La plupart des raisonnements actuels qui accompagnent les processus sociotechniques que nous décrivons tentent de les concevoir comme un ensemble de modalités d’expression et de communication nouvelles vis-à-vis de la vieille politique, et tentent par là de les maintenir liés à elle ; comme s’il n’y avait pas d’autres issues, comme si les nouveaux médias n’étaient rien d’autre que de nouveaux moyens pour embellir et réhabiliter le vieux souverain. Une telle posture intellectuelle caractérise également ceux qui, libres de préjugés et de convictions techno-sceptiques, réussissent à saisir une partie du tournant paradigmatique que les langages numériques impriment aux statuts de la démocratie.

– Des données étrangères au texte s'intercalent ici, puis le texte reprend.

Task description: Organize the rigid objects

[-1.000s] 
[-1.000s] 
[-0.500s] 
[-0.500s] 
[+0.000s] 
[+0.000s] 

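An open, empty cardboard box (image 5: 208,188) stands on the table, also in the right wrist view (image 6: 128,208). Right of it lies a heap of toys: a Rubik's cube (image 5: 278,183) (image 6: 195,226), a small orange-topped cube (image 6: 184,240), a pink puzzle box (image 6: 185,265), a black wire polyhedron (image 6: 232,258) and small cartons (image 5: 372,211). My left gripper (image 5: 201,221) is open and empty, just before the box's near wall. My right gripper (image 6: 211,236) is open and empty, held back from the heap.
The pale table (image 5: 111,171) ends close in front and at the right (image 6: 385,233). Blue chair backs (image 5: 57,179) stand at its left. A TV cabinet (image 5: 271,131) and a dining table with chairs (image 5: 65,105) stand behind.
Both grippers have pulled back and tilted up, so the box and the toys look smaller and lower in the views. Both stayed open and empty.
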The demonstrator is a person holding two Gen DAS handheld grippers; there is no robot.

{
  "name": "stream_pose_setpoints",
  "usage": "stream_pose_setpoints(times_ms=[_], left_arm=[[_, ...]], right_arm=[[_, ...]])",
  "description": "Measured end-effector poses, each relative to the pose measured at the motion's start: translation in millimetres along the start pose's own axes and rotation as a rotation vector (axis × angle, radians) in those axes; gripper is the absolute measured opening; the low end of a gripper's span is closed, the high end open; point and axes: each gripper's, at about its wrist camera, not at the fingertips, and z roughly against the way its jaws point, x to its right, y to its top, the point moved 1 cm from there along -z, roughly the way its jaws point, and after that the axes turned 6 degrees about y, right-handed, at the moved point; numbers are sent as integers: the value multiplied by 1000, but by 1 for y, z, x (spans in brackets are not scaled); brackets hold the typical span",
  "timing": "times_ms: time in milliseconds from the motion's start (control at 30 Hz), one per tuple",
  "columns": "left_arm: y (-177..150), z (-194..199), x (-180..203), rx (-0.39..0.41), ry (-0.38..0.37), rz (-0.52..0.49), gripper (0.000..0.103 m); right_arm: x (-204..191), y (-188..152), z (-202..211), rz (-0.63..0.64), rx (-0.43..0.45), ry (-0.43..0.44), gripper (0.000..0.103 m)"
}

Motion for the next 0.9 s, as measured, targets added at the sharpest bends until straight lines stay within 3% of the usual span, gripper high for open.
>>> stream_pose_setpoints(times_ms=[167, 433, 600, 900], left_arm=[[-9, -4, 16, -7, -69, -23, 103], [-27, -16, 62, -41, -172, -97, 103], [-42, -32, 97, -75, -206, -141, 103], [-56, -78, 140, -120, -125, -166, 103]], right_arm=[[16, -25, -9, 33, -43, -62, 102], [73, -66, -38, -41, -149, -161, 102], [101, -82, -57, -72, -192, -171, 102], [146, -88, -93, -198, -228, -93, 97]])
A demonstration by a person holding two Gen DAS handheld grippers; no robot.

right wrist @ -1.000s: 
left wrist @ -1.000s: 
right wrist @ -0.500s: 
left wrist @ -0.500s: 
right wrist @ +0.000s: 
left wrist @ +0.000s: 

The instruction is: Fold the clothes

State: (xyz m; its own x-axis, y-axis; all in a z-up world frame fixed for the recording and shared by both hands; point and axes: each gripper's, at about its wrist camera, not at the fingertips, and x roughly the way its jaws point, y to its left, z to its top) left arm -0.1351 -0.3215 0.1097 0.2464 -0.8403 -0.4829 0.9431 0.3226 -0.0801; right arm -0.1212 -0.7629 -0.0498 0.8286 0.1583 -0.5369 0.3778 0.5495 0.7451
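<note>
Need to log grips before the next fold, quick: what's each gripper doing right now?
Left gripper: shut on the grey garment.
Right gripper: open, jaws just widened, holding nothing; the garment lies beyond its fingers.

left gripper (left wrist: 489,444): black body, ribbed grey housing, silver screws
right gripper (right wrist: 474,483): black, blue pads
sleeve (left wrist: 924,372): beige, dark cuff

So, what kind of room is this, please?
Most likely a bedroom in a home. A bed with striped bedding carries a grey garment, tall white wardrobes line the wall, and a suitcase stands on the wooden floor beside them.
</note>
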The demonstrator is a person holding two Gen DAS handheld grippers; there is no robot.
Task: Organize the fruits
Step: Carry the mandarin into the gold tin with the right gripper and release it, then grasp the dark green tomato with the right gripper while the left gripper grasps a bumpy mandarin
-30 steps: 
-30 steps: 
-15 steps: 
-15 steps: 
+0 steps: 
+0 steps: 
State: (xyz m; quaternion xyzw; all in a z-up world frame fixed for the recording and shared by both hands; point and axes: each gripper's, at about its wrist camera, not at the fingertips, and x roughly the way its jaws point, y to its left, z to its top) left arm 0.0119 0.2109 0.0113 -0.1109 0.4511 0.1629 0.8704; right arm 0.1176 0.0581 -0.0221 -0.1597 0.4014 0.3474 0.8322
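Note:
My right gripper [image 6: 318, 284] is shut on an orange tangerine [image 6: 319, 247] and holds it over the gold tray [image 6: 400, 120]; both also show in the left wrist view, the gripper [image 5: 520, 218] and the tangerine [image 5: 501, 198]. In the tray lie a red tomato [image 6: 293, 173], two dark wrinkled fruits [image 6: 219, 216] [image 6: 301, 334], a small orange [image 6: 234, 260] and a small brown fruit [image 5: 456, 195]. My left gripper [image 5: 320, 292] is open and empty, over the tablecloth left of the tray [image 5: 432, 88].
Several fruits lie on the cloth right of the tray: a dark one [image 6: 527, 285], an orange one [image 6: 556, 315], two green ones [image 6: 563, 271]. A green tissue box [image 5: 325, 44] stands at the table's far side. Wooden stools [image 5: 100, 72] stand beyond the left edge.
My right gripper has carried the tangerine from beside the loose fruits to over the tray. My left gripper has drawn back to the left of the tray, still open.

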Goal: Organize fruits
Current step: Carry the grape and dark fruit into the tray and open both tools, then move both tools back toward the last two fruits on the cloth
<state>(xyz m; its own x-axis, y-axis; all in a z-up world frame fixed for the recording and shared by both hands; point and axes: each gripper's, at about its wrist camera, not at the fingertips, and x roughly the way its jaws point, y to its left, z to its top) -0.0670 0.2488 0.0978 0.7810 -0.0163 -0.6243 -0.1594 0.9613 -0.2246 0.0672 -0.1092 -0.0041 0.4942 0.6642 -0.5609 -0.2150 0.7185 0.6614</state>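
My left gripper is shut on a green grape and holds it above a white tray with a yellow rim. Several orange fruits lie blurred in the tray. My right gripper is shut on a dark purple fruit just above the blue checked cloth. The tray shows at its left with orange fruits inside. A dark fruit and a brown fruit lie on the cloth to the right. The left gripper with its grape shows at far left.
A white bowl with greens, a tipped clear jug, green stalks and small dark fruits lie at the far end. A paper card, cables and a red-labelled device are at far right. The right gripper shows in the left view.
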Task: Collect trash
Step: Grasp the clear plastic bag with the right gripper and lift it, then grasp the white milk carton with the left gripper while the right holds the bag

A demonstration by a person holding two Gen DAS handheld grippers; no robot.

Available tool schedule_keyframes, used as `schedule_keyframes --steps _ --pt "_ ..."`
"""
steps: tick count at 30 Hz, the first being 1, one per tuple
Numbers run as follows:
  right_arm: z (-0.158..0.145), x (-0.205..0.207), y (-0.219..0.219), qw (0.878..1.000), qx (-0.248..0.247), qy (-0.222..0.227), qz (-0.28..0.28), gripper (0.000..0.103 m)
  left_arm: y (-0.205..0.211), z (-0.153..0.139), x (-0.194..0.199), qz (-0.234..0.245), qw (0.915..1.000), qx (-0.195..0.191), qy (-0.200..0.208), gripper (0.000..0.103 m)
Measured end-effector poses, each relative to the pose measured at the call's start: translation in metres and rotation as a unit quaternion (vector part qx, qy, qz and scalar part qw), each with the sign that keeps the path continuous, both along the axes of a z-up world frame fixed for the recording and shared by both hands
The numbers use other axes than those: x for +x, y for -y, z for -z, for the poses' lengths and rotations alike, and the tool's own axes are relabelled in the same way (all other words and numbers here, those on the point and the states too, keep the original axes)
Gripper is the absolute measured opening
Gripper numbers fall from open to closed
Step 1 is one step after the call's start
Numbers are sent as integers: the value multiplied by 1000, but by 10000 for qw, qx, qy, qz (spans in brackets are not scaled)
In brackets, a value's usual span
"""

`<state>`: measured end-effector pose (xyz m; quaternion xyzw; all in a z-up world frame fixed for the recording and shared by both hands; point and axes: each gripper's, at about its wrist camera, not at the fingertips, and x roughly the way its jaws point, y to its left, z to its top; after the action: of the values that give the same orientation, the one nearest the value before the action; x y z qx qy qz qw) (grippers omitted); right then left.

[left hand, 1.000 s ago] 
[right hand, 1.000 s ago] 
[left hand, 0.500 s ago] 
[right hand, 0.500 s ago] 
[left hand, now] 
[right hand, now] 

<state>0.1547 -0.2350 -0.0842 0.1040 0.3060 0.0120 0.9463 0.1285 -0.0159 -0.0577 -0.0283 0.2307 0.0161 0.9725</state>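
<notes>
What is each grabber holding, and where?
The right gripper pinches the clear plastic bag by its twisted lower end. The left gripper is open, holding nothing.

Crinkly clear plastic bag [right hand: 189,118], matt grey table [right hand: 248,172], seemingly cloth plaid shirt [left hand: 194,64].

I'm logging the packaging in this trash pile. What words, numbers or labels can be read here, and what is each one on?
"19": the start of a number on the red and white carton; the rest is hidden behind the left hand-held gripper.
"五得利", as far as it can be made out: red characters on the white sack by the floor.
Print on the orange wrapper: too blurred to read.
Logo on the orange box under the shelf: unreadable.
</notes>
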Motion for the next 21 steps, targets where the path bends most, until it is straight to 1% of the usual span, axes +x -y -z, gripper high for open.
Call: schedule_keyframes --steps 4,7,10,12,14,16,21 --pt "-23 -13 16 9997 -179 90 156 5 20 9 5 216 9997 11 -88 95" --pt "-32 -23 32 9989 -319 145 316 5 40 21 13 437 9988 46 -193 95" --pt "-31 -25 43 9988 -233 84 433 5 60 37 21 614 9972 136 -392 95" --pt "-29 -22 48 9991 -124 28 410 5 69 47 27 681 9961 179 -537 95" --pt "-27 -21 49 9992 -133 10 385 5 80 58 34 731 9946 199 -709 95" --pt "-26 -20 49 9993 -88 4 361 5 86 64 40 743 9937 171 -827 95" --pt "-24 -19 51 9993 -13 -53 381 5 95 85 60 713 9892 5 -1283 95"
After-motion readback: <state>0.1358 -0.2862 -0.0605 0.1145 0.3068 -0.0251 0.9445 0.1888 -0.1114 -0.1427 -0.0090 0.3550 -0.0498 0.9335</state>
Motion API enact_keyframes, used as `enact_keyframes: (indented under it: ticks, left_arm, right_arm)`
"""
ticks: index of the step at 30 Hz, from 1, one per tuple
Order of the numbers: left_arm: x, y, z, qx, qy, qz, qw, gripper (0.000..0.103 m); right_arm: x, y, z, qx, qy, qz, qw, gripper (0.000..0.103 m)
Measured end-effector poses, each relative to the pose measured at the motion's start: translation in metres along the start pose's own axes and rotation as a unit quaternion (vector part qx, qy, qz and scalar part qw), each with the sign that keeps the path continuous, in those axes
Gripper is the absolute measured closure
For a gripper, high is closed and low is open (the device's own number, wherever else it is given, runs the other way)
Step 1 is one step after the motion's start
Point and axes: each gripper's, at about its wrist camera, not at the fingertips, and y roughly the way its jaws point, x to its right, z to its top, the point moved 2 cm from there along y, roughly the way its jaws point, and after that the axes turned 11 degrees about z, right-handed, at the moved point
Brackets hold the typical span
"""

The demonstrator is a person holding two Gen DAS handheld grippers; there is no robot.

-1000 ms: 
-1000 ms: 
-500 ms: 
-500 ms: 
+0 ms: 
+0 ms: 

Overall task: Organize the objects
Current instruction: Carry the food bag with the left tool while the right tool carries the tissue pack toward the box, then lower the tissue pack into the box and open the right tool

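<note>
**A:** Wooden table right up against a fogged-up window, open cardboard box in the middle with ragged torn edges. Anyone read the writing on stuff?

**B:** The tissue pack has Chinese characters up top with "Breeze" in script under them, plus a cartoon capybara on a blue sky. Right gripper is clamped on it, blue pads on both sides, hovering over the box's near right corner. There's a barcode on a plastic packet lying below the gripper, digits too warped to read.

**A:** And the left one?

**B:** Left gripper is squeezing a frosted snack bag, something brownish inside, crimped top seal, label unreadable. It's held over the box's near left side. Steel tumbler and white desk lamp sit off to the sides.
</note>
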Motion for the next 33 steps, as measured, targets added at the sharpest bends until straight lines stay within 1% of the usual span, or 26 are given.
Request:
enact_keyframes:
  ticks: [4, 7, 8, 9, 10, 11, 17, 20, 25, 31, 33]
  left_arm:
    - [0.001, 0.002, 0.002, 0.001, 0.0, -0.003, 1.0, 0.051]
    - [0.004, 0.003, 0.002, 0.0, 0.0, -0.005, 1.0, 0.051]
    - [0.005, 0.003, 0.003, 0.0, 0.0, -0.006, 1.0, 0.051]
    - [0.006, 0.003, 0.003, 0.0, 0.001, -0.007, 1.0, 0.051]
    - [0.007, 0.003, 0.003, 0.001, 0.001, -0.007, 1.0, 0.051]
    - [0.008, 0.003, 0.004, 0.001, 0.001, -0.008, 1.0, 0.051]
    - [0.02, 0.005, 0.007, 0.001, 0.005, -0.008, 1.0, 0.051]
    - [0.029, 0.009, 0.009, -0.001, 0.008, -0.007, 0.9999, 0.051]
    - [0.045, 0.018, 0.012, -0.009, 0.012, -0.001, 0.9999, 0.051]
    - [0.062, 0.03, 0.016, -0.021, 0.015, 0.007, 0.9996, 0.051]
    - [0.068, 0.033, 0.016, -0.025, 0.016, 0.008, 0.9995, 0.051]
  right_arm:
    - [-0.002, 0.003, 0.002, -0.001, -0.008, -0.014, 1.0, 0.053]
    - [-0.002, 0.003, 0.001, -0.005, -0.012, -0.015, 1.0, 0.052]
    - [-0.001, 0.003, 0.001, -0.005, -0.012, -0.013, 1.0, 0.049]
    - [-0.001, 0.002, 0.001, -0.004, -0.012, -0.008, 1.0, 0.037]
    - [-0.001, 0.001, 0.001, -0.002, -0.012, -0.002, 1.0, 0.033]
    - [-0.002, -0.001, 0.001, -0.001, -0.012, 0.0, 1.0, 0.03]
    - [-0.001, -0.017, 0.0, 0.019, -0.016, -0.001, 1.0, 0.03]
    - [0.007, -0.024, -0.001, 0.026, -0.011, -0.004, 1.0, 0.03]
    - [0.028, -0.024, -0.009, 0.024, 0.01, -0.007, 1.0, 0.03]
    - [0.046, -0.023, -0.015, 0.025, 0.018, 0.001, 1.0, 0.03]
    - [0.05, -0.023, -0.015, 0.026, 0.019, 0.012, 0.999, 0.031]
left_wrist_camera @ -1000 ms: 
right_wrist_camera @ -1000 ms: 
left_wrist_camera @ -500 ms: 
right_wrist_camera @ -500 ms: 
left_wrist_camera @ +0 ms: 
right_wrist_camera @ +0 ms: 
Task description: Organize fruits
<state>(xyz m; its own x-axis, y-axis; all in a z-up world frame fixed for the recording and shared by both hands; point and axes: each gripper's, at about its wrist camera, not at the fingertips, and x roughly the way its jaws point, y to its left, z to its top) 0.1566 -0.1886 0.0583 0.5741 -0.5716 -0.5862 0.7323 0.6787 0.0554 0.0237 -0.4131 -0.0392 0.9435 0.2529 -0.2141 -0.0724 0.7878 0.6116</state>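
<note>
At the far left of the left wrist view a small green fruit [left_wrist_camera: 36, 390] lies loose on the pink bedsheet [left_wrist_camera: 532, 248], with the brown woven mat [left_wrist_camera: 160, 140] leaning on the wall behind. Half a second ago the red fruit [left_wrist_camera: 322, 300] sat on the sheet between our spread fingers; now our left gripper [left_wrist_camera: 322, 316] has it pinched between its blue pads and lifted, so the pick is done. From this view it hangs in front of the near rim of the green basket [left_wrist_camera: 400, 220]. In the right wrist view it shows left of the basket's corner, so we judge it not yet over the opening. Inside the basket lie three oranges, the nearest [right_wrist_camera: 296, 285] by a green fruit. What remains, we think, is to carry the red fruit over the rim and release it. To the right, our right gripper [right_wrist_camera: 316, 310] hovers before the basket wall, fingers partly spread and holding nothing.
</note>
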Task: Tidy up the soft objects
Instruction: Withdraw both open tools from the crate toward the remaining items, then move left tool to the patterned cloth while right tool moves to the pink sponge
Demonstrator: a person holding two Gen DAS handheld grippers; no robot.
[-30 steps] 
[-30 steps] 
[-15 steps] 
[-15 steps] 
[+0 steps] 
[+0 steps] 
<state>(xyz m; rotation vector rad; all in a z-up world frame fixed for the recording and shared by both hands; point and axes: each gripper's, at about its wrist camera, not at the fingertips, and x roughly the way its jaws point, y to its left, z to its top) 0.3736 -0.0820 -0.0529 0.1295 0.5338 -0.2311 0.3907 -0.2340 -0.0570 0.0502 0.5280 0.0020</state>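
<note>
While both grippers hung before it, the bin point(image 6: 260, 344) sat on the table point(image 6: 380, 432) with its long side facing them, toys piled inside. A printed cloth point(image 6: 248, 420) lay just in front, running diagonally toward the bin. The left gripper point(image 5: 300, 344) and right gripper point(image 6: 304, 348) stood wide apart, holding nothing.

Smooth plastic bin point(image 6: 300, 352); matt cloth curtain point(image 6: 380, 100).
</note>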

C’est le cas, par exemple, de Grossman et de Rodotà. Les deux spécialistes du politique, dans l’élaboration des formules de la « république électronique »[12] et de la « techno-politique »[13], préfigurent un cadre politico-institutionnel capable de se rénover grâce à l’utilisation des nouveaux médias et à la valorisation de leur potentiel démocratique intrinsèque. Ils permettraient à l’opinion publique de contribuer de façon qualitativement et quantitativement majeure à la gestion de la république, de stimuler le dialogue et l’interaction entre représentés et représentants et entreprendre des processus de contrôle plus intenses de la part des premiers sur les seconds. Ces perspectives, sans doute intéressantes et non dépourvues d’éléments innovants, restent tout de même fondées sur la dimension systémique et politique existante, ne permettant pas de voir au-delà du politique et du Léviathan[14]. Fondamentalement, les discours sur la démocratie électronique ne prennent pas suffisamment en compte le fait que la mutation anthropologique et culturelle liée au développement des langages et des territoires numériques mène à la transfiguration de la politique et du politique dans son acception moderne[15], et non à leur simple renouvellement.

La politique a été la forme dans laquelle a été contenue et soutenue la modernité occidentale – sa limite et sa stratégie de pouvoir, notre monde de vie et de sens, notre maison – mais dans la poursuite des discours et des études, nombreux sont ceux qui ont oublié ou ont omis, afin de maintenir leurs privilèges et perpétuer la conservation du statu quo, que précisément, en raison même du fait qu’il s’agit d’une forme possible, nullement ontologique, celle-ci peut être dépassée (d’autant plus si l’on considère que, comme nous l’a enseigné le formisme simmelien[16], les formes sont les dispositifs culturels qui correspondent à nos micro-comportements et aux rapports de réciprocité que tissent les individus). Le politique, en effet, n’est qu’une forme transitoire à travers laquelle s’exprime une certaine sensibilité, se cristallisent les paradigmes relationnels et les rapports de pouvoir d’une époque, se façonne une architecture dans laquelle nous sommes provisoirement contenus – un cadre valide tant que ses frontières expressives sont en mesure de contenir les sujets et les subjectivités qui l’habitent, la reproduisent et se reconnaissent en elle, un miroir légitime tant que ses frontières expressives peuvent accueillir dans sa narration et dans son langage les fragments qui le composent.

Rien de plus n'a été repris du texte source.